*Task requirements*: Copy the listing exactly; drop the pictures.

*Dataset records*:

··········

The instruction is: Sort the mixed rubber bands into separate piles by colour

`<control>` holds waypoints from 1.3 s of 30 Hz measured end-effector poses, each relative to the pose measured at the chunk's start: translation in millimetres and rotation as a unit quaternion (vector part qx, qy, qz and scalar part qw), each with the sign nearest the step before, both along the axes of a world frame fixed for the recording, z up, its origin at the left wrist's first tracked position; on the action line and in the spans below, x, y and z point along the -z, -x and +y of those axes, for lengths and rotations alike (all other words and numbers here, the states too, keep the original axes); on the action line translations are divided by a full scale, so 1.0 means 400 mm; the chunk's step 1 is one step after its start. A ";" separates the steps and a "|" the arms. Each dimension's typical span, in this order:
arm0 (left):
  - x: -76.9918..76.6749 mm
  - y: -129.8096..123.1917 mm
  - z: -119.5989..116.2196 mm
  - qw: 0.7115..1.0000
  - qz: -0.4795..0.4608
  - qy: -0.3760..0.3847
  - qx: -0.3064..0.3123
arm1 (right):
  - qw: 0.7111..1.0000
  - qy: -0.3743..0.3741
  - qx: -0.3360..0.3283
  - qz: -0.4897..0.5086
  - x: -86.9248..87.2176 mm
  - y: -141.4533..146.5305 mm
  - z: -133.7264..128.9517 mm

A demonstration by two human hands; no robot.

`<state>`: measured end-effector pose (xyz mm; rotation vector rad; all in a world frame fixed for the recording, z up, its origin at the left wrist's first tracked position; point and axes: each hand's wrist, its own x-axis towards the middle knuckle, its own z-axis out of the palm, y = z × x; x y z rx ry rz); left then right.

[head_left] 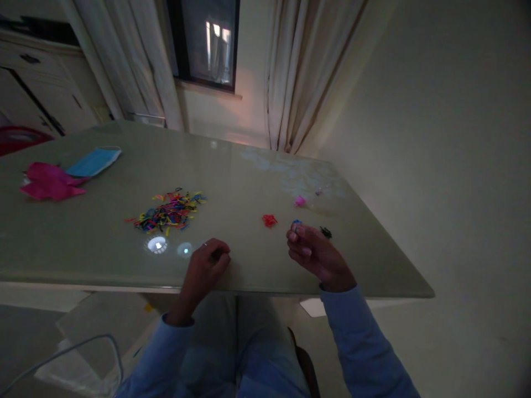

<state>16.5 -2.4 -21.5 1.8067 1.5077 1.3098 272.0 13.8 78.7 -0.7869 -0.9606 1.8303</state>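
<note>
A heap of small multicoloured rubber bands [168, 213] lies on the left half of the glossy table [232, 177]. Nearer the front edge, to the right of this heap, my left hand [209, 260] rests loosely curled, with nothing visible in its fingers. My right hand [317, 251] is raised at the right with thumb and fingertips pinched together; what is between them is too small to make out. Blue bands [296, 222] show just beyond those fingertips, partly hidden. Red bands [269, 220] form a small pile to their left, and black bands [326, 232] lie behind my right hand.
A pink piece [300, 201] and a small pale piece [318, 192] lie farther back on the right. At the far left are a crumpled pink cloth [52, 181] and a blue face mask [94, 162]. A wall [448, 166] borders the table's right side.
</note>
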 end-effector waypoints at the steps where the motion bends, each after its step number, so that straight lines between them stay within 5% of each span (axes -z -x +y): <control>1: 0.000 0.000 0.000 1.000 0.003 0.000 -0.002 | 0.999 -0.017 0.024 -0.033 0.001 -0.019 0.005; 5: 0.000 0.001 0.000 1.000 0.012 0.004 -0.006 | 0.949 -0.108 0.148 -0.258 0.021 -0.122 0.072; 8: 0.001 0.001 0.002 1.000 0.019 0.015 -0.007 | 0.839 -0.159 0.231 -0.466 0.048 -0.203 0.153; 11: 0.003 0.002 0.003 1.000 0.022 0.020 -0.008 | 0.715 -0.186 0.169 -0.653 0.069 -0.250 0.222; 13: 0.003 0.002 0.004 1.000 0.022 0.020 -0.009 | 0.658 -0.192 0.114 -0.719 0.077 -0.258 0.253; 19: -0.004 -0.001 0.004 1.000 0.016 0.025 -0.010 | 0.600 -0.210 0.077 -0.768 0.090 -0.229 0.295; 25: -0.005 0.000 0.004 0.999 0.019 0.029 -0.006 | 0.570 -0.232 0.046 -0.787 0.087 -0.212 0.295; 31: -0.007 -0.002 0.002 1.000 0.013 0.024 -0.007 | 0.560 -0.256 0.065 -0.785 0.032 -0.213 0.268; 35: -0.013 -0.004 0.000 1.000 0.010 0.019 -0.006 | 0.634 -0.300 0.072 -0.709 0.009 -0.175 0.196; 39: -0.018 -0.005 -0.003 1.000 0.000 0.016 0.000 | 0.725 -0.345 0.029 -0.596 0.045 -0.079 0.079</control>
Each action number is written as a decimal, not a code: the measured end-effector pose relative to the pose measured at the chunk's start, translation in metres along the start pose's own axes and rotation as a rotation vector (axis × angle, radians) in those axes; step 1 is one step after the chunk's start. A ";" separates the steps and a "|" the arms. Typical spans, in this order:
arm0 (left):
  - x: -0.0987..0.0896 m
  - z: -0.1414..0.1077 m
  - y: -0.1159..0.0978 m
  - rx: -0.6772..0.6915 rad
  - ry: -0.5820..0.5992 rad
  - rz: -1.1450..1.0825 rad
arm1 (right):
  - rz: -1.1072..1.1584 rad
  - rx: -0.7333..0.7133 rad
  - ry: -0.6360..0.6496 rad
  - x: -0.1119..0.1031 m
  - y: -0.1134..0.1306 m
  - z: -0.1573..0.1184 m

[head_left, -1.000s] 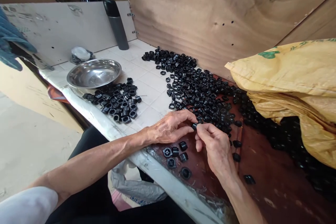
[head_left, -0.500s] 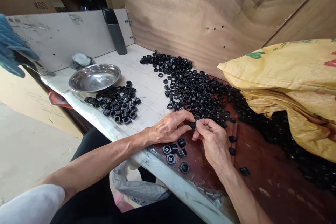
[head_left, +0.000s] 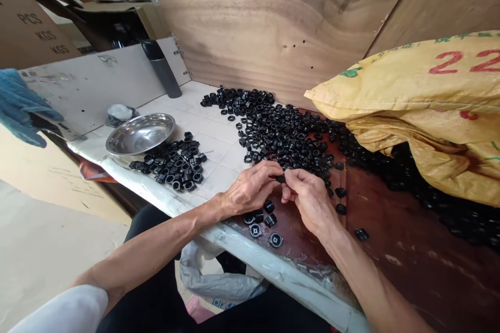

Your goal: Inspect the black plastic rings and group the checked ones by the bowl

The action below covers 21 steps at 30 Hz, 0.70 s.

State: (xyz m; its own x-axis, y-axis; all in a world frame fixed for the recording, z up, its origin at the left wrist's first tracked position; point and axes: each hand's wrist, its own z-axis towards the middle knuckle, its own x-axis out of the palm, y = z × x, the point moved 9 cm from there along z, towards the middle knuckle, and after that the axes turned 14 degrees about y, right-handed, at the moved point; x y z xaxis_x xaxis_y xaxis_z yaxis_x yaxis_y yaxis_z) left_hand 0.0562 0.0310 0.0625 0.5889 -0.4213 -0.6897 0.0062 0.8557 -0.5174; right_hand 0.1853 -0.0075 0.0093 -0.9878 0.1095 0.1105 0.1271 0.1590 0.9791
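My left hand [head_left: 252, 187] and my right hand [head_left: 310, 195] meet over the reddish-brown board. Between their fingertips sits a small black plastic part [head_left: 280, 179], mostly covered by the fingers, and both hands pinch it. Just beyond the hands spreads a large heap of black plastic rings [head_left: 273, 125]. Below my left hand lie several loose black caps [head_left: 269, 220], some showing a cross-shaped inside. A smaller pile of black rings [head_left: 183, 166] is farther left on the white tiles.
A steel bowl [head_left: 140, 135] stands at the left, with a dark flask [head_left: 162, 70] behind it. At the right a yellow sack [head_left: 410, 83] lies over more black parts. A plywood panel [head_left: 253, 26] closes off the back. Below the table edge hangs a pale bag [head_left: 219, 276].
The view has shifted a little, tilting up and to the right. Both hands stay together, still pinching the small black part, with the fingers slightly repositioned around it.
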 end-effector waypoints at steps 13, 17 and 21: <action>-0.006 -0.020 -0.001 -0.198 -0.057 -0.043 | -0.190 -0.112 0.085 0.014 0.016 -0.006; -0.001 -0.022 -0.023 0.046 -0.028 0.160 | 0.163 0.122 0.183 0.024 -0.009 -0.004; 0.004 -0.027 -0.033 0.103 0.031 0.222 | 0.156 0.206 0.216 0.023 -0.015 -0.004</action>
State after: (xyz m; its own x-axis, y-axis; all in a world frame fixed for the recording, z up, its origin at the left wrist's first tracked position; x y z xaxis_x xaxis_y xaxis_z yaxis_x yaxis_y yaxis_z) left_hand 0.0365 -0.0067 0.0630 0.5602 -0.2275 -0.7965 -0.0372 0.9537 -0.2986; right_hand 0.1601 -0.0110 -0.0024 -0.9484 -0.0588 0.3117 0.2722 0.3537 0.8949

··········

*Answer*:
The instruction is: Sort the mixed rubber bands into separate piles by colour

`<control>` holds waypoints from 1.3 s of 30 Hz measured end-effector poses, each relative to the pose measured at the chunk's start: translation in millimetres and rotation as a unit quaternion (vector part qx, qy, qz and scalar part qw), each with the sign nearest the step before, both along the axes of a world frame fixed for the recording, z up, its origin at the left wrist's first tracked position; on the action line and in the spans below, x, y and z point along the -z, -x and +y of those axes, for lengths and rotations alike (all other words and numbers here, the states too, keep the original axes); on the action line translations are divided by a full scale, so 1.0 means 400 mm; the chunk's step 1 is one step after its start. A ";" separates the steps and a "|" the arms. Each dimension's typical span, in this order:
arm0 (left):
  - x: -76.9918..76.6749 mm
  - y: -129.8096..123.1917 mm
  - z: -119.5989..116.2196 mm
  - qw: 0.7115..1.0000
  - qz: -0.4795..0.4608
  - qy: -0.3760..0.3847
  - qx: -0.3064..0.3123
arm1 (right):
  - qw: 0.7111..1.0000
  - qy: -0.3743..0.3741
  - qx: -0.3360..0.3283
  - qz: -0.4897..0.5086
  - x: -86.9248..87.2176 mm
  - y: -141.4533..146.5305 mm
  - z: -133.7264..128.9517 mm

A demonstration by two human hands; no robot.

`<state>`: measured end-effector pose (xyz mm; rotation vector rad; all in a world frame fixed for the recording, z up, its origin at the left wrist's first tracked position; point and axes: each hand's wrist, its own x-axis towards the middle knuckle, its own z-axis out of the palm, y = z × x; x y z rx ry rz); left then right.

[head_left] 

<state>16.5 -2.4 -21.5 1.8067 1.5077 1.3098 272.0 13.8 78.7 -0.7869 -0.9606 1.8303</state>
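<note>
A heap of small multicoloured rubber bands [168, 213] lies on the left half of the glossy table [232, 177]. Nearer the front edge, to the right of this heap, my left hand [209, 260] rests loosely curled, with nothing visible in its fingers. My right hand [317, 251] is raised at the right with thumb and fingertips pinched together; what is between them is too small to make out. Blue bands [296, 222] show just beyond those fingertips, partly hidden. Red bands [269, 220] form a small pile to their left, and black bands [326, 232] lie behind my right hand.
A pink piece [300, 201] and a small pale piece [318, 192] lie farther back on the right. At the far left are a crumpled pink cloth [52, 181] and a blue face mask [94, 162]. A wall [448, 166] borders the table's right side.
</note>
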 end-effector waypoints at the steps where the motion bends, each after its step number, so that straight lines between them stay within 5% of each span (axes -z -x +y): <control>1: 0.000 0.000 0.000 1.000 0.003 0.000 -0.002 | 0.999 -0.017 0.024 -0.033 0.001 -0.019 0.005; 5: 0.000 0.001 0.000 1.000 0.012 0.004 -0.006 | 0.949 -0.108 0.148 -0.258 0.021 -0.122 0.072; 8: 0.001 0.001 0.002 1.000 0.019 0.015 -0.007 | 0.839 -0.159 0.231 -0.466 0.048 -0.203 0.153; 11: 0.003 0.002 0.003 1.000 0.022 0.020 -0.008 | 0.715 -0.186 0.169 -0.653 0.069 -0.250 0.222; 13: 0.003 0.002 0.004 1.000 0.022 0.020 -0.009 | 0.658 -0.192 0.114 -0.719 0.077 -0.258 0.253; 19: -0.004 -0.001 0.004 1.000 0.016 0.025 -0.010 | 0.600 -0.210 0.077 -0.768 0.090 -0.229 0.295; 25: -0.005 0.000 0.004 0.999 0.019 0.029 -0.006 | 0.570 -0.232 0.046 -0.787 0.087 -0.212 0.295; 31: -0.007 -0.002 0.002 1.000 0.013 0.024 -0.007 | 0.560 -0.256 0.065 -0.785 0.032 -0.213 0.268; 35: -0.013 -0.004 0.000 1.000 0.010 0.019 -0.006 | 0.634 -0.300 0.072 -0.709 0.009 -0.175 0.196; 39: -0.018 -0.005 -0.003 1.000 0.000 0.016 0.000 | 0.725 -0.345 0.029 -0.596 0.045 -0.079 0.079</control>
Each action number is written as a decimal, not a code: the measured end-effector pose relative to the pose measured at the chunk's start, translation in metres along the start pose's own axes and rotation as a rotation vector (axis × angle, radians) in those axes; step 1 is one step after the chunk's start. A ";" separates the steps and a "|" the arms. Typical spans, in this order:
arm0 (left):
  - x: -0.0987..0.0896 m
  - z: -0.1414..0.1077 m
  - y: -0.1159..0.0978 m
  - rx: -0.6772..0.6915 rad
  - ry: -0.5820..0.5992 rad
  - rz: -1.1450..1.0825 rad
arm1 (right):
  - rz: -1.1072..1.1584 rad
  - rx: -0.7333..0.7133 rad
  - ry: -0.6360..0.6496 rad
  - x: -0.1119..0.1031 m
  - y: -0.1134..0.1306 m
  - z: -0.1573..0.1184 m

[head_left, -1.000s] 
[head_left, -0.500s] 
[head_left, +0.000s] 

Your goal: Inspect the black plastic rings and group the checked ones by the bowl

The action below covers 21 steps at 30 Hz, 0.70 s.

State: (xyz m; its own x-axis, y-axis; all in a world frame fixed for the recording, z up, its origin at the left wrist's first tracked position; point and axes: each hand's wrist, its own z-axis towards the middle knuckle, its own x-axis out of the palm, y = z × x, the point moved 9 cm from there along z, towards the middle knuckle, and after that the axes turned 14 degrees about y, right-handed, at the moved point; x y z xaxis_x xaxis_y xaxis_z yaxis_x yaxis_y yaxis_z) left_hand 0.0562 0.0310 0.0625 0.5889 -0.4213 -0.6897 0.0062 0.8557 -0.5174; right_hand 0.1853 -0.0075 0.0093 -0.9878 0.1095 0.1105 0.1271 0.1590 0.9791
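My left hand [head_left: 252, 187] and my right hand [head_left: 310, 195] meet over the reddish-brown board. Between their fingertips sits a small black plastic part [head_left: 280, 179], mostly covered by the fingers, and both hands pinch it. Just beyond the hands spreads a large heap of black plastic rings [head_left: 273, 125]. Below my left hand lie several loose black caps [head_left: 269, 220], some showing a cross-shaped inside. A smaller pile of black rings [head_left: 183, 166] is farther left on the white tiles.
A steel bowl [head_left: 140, 135] stands at the left, with a dark flask [head_left: 162, 70] behind it. At the right a yellow sack [head_left: 410, 83] lies over more black parts. A plywood panel [head_left: 253, 26] closes off the back. Below the table edge hangs a pale bag [head_left: 219, 276].
The view has shifted a little, tilting up and to the right. Both hands stay together, still pinching the small black part, with the fingers slightly repositioned around it.
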 end-effector waypoints at steps 13, 17 and 21: <action>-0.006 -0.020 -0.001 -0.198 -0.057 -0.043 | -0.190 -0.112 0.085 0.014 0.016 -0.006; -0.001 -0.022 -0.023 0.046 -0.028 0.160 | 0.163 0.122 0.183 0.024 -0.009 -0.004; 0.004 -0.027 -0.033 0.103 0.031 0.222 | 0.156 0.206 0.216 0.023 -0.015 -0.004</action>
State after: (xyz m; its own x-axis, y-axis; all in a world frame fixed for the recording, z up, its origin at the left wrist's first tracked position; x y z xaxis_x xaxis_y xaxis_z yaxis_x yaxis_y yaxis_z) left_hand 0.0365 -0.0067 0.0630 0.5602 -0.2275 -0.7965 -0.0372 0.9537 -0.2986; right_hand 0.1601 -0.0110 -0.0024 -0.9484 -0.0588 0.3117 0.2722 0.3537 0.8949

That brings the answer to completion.